Working with Containers¶

This notebook is a guided tour of the main data containers in python-blosc2.

The goal is to build a practical mental model first: what each container is, how the containers relate, and when each one is the right tool.

[1]:

import shutil
import tempfile
from contextlib import suppress
from pathlib import Path

import numpy as np

import blosc2

np.set_printoptions(edgeitems=4, linewidth=100)

WORKDIR = Path(tempfile.mkdtemp(prefix="blosc2-containers-"))


def show(label, value):
    print(f"{label}: {value}")


def path(name):
    return str(WORKDIR / name)


def reset(name):
    with suppress(Exception):
        blosc2.remove_urlpath(path(name))
    return path(name)

The Big Picture¶

SChunk is the storage foundation.

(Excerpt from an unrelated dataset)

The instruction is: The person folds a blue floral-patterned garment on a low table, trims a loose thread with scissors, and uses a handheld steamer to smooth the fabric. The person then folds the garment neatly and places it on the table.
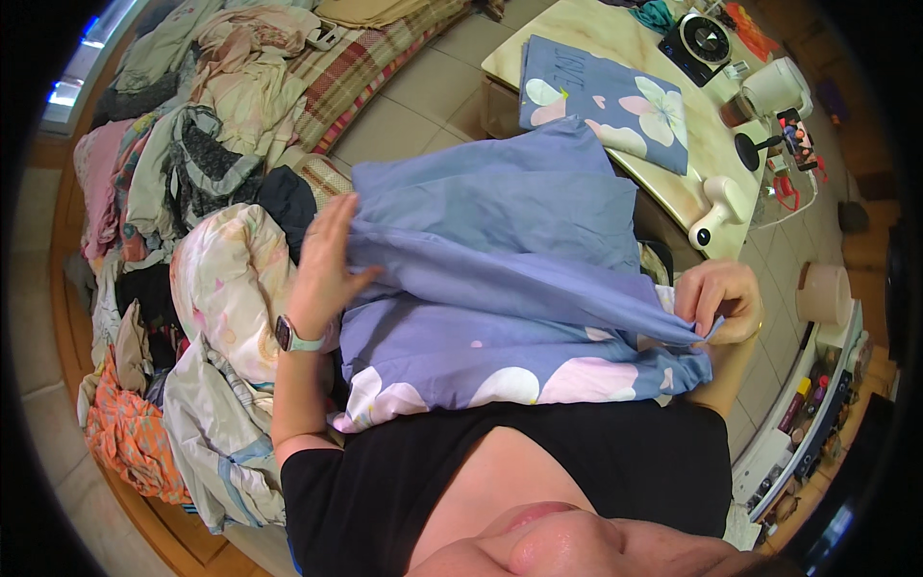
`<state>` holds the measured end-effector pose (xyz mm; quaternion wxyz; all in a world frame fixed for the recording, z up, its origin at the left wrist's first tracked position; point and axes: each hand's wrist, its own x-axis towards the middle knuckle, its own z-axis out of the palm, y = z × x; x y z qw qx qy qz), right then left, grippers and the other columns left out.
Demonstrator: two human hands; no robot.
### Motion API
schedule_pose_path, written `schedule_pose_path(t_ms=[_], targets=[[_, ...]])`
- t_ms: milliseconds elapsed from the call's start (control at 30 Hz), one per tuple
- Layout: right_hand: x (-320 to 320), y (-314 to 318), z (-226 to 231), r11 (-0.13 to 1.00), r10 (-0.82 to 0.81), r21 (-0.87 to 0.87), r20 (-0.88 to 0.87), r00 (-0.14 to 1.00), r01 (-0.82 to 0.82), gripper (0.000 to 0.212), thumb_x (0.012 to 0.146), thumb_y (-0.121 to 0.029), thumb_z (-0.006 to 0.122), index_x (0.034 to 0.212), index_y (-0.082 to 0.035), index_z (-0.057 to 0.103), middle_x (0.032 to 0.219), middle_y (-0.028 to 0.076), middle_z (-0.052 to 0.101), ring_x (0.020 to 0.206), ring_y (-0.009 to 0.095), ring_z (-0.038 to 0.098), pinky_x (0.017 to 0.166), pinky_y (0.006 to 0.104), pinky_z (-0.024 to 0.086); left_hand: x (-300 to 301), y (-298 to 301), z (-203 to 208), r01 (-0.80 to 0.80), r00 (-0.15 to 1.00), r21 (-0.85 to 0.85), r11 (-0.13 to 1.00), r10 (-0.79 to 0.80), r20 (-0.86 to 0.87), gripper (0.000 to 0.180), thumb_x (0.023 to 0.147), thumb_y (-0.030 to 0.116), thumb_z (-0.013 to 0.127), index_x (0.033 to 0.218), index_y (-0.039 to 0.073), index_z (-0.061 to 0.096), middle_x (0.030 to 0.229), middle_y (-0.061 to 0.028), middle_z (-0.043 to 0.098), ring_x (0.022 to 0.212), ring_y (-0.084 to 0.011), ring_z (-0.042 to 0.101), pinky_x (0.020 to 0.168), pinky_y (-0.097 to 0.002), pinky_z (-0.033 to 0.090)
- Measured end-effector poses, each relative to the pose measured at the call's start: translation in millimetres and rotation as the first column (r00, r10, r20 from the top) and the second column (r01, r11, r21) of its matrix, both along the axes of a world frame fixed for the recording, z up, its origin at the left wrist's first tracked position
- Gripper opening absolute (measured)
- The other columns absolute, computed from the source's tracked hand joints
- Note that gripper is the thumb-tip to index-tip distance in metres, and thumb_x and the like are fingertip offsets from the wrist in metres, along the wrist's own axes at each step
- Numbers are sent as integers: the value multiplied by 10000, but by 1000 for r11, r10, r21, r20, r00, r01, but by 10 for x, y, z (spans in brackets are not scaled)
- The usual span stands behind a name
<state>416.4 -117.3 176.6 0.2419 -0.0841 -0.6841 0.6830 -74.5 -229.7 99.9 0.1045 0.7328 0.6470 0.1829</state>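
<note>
Blue floral bed linen (500,288) lies across my lap, partly folded in loose layers. White and pale pink petals show along its near edge. Its right end is pinched between the thumb and fingers of my right hand (721,300). My left hand (329,262), with a watch (285,333) on its wrist, is at the linen's left edge. The fingers there are stretched upward and the thumb points out over the cloth. Whether the palm presses on the fabric cannot be made out. A neatly folded piece of matching blue floral linen (654,130) lies on the marble-patterned table (711,197).
Heaped clothes (216,154) and a bunched white floral quilt (231,288) crowd my left side. On the table stand a black round-dialled device (707,40), a white kettle-like jug (777,87), a phone on a stand (798,139) and a white handheld device (716,213). A shelf with small items (803,423) is at right.
</note>
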Motion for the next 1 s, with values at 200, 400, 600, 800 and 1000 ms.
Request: schedule_pose_path(t_ms=[200,400,600,800,1000], targets=[[-822,66,192,982,-132,116,-121,984,146,160,766,-34,826,859,-29,696,843,86,671,810,192,642,679,267,462,1201,431,646,553,622,142,821,-520,586,967,723,238,893,1510,-8,389,1519,-229,458,1383,-399,453,1152,-426,363],[-786,348,-1,984,-178,-40,-102,979,175,330,920,-134,727,1202,9,632,1191,120,663,1005,172,634,884,291,500,1091,654,618,464,755,-34,885,-374,538,167,898,153,730,987,13,716,805,-236,630,715,-407,574,680,-434,486],[-21,458,-1153,959,-193,-106,429,883,261,547,1011,-399,612,1406,-23,570,1333,58,621,1232,143,556,1083,325,425,-577,747,698,-519,87,-18,854,74,993,382,1044,302,585,1255,-13,635,1185,-99,687,1030,-209,652,918,-370,520],[57,552,-1558,811,-299,-333,472,829,482,465,1030,-351,600,1376,-41,603,1234,54,688,1148,119,609,1029,296,459,-1727,120,1378,-787,3,-26,616,46,999,486,1058,344,542,1390,-11,539,1441,-166,564,1289,-313,554,1151,-486,384],[-78,527,-1624,953,-189,-109,514,837,282,582,873,-240,804,1393,-81,599,1212,25,649,1088,78,571,968,256,450,-2304,-568,1333,-843,-27,-57,535,63,998,552,1051,409,537,1409,-12,525,1473,-177,534,1339,-351,513,1178,-523,352]])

Higher-level containers either wrap it to provide a more convenient programming model, or use it as a building block inside larger stores.

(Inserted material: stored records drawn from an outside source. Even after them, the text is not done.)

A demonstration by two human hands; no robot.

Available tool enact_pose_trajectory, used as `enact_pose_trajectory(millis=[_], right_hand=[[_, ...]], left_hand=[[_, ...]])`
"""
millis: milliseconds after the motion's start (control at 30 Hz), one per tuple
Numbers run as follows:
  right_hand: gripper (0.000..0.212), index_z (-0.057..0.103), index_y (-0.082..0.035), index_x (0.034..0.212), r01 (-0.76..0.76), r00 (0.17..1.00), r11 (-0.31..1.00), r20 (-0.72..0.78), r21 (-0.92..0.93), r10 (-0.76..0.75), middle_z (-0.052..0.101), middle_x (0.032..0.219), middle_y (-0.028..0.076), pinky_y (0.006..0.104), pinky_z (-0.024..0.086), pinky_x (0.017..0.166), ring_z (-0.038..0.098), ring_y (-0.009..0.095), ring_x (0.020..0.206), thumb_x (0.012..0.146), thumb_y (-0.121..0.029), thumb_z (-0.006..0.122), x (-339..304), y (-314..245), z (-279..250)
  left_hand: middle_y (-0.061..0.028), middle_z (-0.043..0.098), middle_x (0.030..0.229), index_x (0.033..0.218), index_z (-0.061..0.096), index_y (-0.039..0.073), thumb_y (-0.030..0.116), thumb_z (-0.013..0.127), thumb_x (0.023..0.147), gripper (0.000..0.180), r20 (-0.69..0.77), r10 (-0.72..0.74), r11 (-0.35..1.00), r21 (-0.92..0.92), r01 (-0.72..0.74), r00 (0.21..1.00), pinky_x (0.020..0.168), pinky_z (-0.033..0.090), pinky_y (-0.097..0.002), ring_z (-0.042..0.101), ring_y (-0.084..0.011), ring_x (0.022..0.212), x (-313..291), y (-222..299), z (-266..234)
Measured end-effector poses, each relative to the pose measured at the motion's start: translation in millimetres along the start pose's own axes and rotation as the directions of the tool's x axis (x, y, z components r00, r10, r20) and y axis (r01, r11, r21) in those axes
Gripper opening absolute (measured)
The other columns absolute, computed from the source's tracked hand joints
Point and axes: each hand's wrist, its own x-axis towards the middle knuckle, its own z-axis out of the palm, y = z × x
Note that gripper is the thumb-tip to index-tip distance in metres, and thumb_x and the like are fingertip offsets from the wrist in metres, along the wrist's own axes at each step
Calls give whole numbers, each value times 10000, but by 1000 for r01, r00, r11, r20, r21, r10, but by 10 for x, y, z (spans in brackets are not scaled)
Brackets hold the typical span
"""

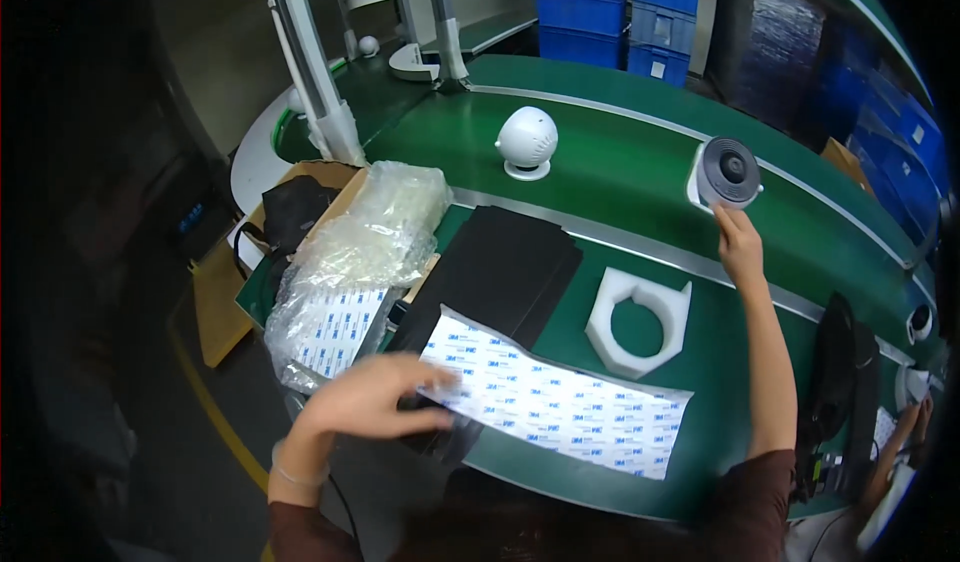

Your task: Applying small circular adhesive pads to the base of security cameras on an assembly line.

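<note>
My right hand (740, 247) reaches out over the green conveyor and grips the lower edge of a round white device (727, 174). Its face has a dark grey ringed front with a black centre. My left hand (385, 397), blurred by motion, hovers at the left end of a white backing sheet (560, 402) printed with blue marks; its thumb and fingers are apart. The sheet lies partly on a stack of black sheets (490, 262). A white foam block (640, 322) with a round hole rests beyond the sheet, on the right.
A second white round device (527, 142) stands on the conveyor. Bubble wrap (370, 227) and a cardboard box (340, 187) crowd the left side. A metal post (315, 62) rises behind them. Blue crates (585, 12) are stacked at the back. Another person's hand (905, 432) shows far right.
</note>
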Motion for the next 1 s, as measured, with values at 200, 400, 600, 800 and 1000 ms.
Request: enact_pose_trajectory(millis=[200, 400, 600, 800, 1000], right_hand=[[344, 601, -68, 948, 123, 963, 991, 247, -53, -107, 597, 927, 59, 327, 480, 743, 548, 232, 931, 641, 57, 509, -121, 462, 386], [380, 636, -66, 927, -177, 840, 983, 514, -42, 173, 618, 912, 94, 341, 452, 808, 548, 261, 939, 613, 78, 477, -339, 745, 238], [381, 643, -94, 941, -362, 819, 932, 470, -21, 329, 610, 950, 127, 362, 439, 830, 556, 285, 930, 652, 58, 448, -404, 730, 239], [352, 584, -112, 1058, -439, 880, 897, 229, 50, 417, 586, 1040, 129, 363, 434, 838, 554, 280, 964, 713, -44, 569, -44, -35, -213], [919, 272, -97, 1337, -304, 940, 738, 314, 602, 131, 301, 1348, 177, 396, 289, 994, 324, 305, 1231, 586, -313, 755, 724, -1173, -590]], left_hand=[[-173, 336, 1315, 1311, 270, 39, 231, 720, 653, 821, -430, 150, 980, 185, -76, 890, 958, 337, -358, 369, -306, 1183, 1530, -186, -461], [-253, 256, 1313, 1355, 157, 138, 367, 794, 500, 1090, -785, 195, 916, 360, 177, 588, 930, 334, -491, 277, -474, 1180, 2954, -761, -578], [-193, 334, 1192, 1335, 222, 255, 338, 812, 453, 1064, -723, -36, 866, 322, 383, 689, 764, 470, -477, 472, -425, 991, 3490, -889, -453], [-195, 442, 1110, 1277, 331, 172, 519, 735, 485, 955, -831, 15, 926, 222, 306, 557, 776, 466, -443, 541, -391, 928, 3067, -346, -593], [-267, 578, 963, 1040, 533, -105, 651, 665, 458, 963, -266, -23, 997, 64, 41, 964, 735, 478, -371, 593, -322, 879, 2546, 498, -883]])
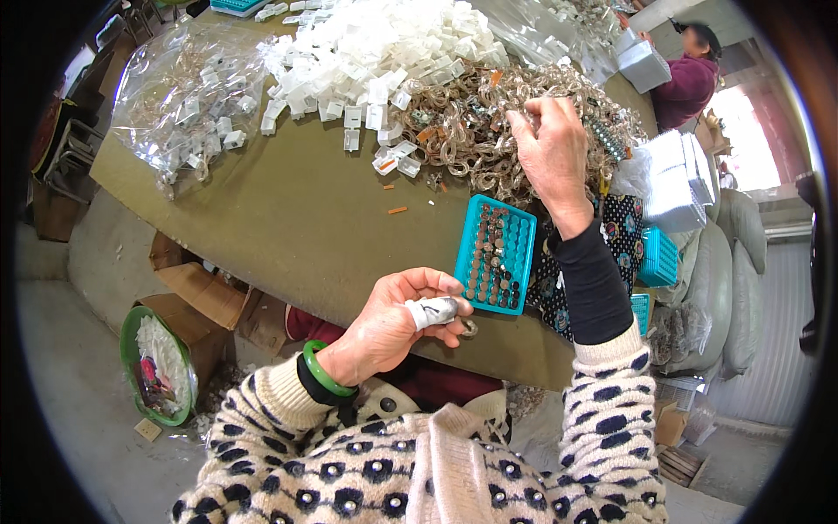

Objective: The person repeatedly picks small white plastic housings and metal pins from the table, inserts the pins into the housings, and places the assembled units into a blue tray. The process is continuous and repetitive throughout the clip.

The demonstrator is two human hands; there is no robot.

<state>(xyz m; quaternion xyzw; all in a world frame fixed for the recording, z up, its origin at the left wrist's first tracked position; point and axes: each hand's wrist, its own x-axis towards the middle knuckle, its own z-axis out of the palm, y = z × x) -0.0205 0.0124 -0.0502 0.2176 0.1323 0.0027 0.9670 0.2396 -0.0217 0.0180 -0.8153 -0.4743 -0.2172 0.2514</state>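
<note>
One small ring-like piece (470, 327), greyish and kinda glossy, sits at the left hand's (393, 316) fingertips, pinched together on it, around 7 o'clock from the turquoise tray (521, 249). That tray's got rows of brown and black round bits (482, 262). Right hand (552, 144) is at 1 o'clock over tangled clear-brownish loops (463, 131); can't tell if it's gripping any. Whitish plastic boxes (384, 44) heap up at 11.

You see a brightly lit scene with a washed-out opening (756, 131) beyond the table's (314, 223) right side, glints on the plastic bag (188, 98) at its left, and bent, blackened edges.
</note>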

NDArray adds N-dimensional array semantics on top of chunked compressed storage.
ListArray stores one variable-length typed list per row.
ObjectArray stores one variable-length serialized item per entry.
BatchArray stores batches of variable-length items.
CTable stores tabular data in columnar form; columns are often NDArray objects, but can also be other containers such as BatchArray, ObjectArray, or ListArray.
EmbedStore, DictStore, and TreeStore organize multiple containers together.
C2Array is different: it is a remote array handle rather than a local storage container.

4fcf5b8e55d54dfdac5cadf783f8abeb

For more info on each of these containers, keep reading.

`SChunk`: The Foundation¶

SChunk is the low-level compressed storage container in Blosc2. Conceptually, it is a sequence of compressed chunks plus metadata.

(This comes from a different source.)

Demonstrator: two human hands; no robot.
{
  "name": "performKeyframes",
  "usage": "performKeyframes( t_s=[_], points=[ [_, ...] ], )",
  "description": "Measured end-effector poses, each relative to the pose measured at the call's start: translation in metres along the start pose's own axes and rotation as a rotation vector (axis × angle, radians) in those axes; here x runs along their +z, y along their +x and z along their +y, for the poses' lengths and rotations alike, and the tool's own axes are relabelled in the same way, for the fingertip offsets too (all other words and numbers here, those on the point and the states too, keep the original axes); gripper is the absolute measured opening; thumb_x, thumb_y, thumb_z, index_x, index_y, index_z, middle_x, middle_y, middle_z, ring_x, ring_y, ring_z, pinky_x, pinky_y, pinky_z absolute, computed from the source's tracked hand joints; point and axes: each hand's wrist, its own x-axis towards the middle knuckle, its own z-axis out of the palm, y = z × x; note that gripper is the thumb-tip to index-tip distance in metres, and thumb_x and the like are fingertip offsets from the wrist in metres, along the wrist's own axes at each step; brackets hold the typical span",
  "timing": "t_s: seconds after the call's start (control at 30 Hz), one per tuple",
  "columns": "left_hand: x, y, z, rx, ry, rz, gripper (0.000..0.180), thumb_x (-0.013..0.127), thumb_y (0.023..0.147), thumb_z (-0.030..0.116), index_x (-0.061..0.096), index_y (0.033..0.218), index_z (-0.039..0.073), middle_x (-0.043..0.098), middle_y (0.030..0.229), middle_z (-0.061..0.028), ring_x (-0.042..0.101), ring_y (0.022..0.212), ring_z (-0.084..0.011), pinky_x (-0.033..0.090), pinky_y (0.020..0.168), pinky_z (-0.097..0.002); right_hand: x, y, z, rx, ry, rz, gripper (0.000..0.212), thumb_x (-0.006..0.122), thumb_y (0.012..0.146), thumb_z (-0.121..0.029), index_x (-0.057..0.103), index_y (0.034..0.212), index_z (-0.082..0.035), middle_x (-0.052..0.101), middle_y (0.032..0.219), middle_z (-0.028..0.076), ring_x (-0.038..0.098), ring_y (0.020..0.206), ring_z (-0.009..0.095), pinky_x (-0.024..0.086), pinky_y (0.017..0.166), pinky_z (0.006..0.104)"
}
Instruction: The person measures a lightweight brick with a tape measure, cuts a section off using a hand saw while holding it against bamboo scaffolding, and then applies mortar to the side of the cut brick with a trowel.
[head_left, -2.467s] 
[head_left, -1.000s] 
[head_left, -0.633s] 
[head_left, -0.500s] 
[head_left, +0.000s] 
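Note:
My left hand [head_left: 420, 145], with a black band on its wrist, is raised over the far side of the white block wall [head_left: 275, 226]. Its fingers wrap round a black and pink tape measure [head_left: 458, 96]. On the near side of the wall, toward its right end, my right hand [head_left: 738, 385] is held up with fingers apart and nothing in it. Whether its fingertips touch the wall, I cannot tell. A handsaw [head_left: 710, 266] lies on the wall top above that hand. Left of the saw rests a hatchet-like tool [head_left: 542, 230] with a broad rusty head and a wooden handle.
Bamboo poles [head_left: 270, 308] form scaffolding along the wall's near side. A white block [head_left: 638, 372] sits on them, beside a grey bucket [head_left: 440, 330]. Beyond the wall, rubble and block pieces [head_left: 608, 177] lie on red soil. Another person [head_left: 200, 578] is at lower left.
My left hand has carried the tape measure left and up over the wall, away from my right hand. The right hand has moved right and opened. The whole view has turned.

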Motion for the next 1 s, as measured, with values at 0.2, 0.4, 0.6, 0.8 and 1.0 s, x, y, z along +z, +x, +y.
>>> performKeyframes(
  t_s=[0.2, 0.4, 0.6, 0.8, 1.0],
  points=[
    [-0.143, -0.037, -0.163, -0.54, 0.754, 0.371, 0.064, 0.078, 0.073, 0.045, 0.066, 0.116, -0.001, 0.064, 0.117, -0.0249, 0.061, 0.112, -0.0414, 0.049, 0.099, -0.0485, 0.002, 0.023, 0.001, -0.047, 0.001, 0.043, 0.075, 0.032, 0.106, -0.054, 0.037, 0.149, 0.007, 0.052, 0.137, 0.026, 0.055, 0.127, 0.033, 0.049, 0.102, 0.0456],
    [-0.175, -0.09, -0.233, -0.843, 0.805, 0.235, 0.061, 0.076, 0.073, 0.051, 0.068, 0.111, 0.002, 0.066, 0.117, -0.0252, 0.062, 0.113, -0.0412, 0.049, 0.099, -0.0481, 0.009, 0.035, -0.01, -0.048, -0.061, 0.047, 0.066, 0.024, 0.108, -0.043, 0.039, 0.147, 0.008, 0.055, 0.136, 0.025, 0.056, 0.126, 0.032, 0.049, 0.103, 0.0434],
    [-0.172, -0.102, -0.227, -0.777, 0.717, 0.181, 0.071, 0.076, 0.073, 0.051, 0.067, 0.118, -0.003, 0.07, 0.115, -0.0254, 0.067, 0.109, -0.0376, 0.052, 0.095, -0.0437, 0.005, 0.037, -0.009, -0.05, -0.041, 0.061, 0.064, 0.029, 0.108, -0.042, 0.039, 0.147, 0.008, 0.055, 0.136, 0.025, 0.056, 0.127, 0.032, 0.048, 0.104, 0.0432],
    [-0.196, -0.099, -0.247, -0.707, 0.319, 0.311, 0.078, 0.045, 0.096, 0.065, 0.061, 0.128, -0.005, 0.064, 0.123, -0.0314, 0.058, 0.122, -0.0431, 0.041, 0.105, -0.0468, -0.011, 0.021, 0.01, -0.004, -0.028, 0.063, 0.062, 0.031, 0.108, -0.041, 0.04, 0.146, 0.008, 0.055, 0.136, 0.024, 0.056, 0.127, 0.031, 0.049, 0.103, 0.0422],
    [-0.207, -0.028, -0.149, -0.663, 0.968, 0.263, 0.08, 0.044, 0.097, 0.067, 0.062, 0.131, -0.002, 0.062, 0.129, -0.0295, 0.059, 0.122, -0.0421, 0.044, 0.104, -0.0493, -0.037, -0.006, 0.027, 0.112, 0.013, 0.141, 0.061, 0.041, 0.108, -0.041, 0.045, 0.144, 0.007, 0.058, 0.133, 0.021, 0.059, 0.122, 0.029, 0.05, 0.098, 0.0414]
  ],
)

Use it when you want direct control over chunk-oriented storage, chunk append/update operations, or persistent compressed payloads without array semantics.

[2]:

data = np.arange(12, dtype=np.int32)
schunk = blosc2.SChunk(
    chunksize=4 * data.dtype.itemsize,
    data=data,
    cparams=blosc2.CParams(typesize=data.dtype.itemsize),
)

out = np.empty(5, dtype=np.int32)
schunk.get_slice(start=2, stop=7, out=out)
chunk_info = list(schunk.iterchunks_info())

show("nchunks", schunk.nchunks)
show("nbytes", schunk.nbytes)
show("slice [2:7]", out)
show("chunk ratios", [round(float(info.cratio), 3) for info in chunk_info])
show("special flags", [info.special.name for info in chunk_info])

nchunks: 3
nbytes: 48
slice [2:7]: [2 3 4 5 6]
chunk ratios: [0.333, 0.333, 0.333]
special flags: ['NOT_SPECIAL', 'NOT_SPECIAL', 'NOT_SPECIAL']

`NDArray`: Compressed N-D Arrays¶

NDArray is the main dense-array container in python-blosc2. It adds array semantics such as shape, dtype, slicing, chunking, and persistence on top of an underlying SChunk.

Use it for dense numeric data when you want array operations together with compressed storage.

[3]:

arr_path = reset("demo_array.b2nd")
a = blosc2.asarray(
    np.arange(12).reshape(3, 4),
    urlpath=arr_path,
    mode="w",
    chunks=(2, 2),
    blocks=(1, 2),
)
reopened = blosc2.open(arr_path, mode="r")

show("shape", a.shape)
show("chunks", a.chunks)
show("blocks", a.blocks)
show("slice [:, 1:3]", a[:, 1:3])
show("reopened type", type(reopened).__name__)

shape: (3, 4)
chunks: (2, 2)
blocks: (1, 2)
slice [:, 1:3]: [[ 1  2]
 [ 5  6]
 [ 9 10]]
reopened type: NDArray

`ListArray`: Typed Variable-Length Lists¶

ListArray is a compact container for one variable-length typed list per row. It is useful when every row contains a list of items with the same logical item type, but the list length changes from row to row.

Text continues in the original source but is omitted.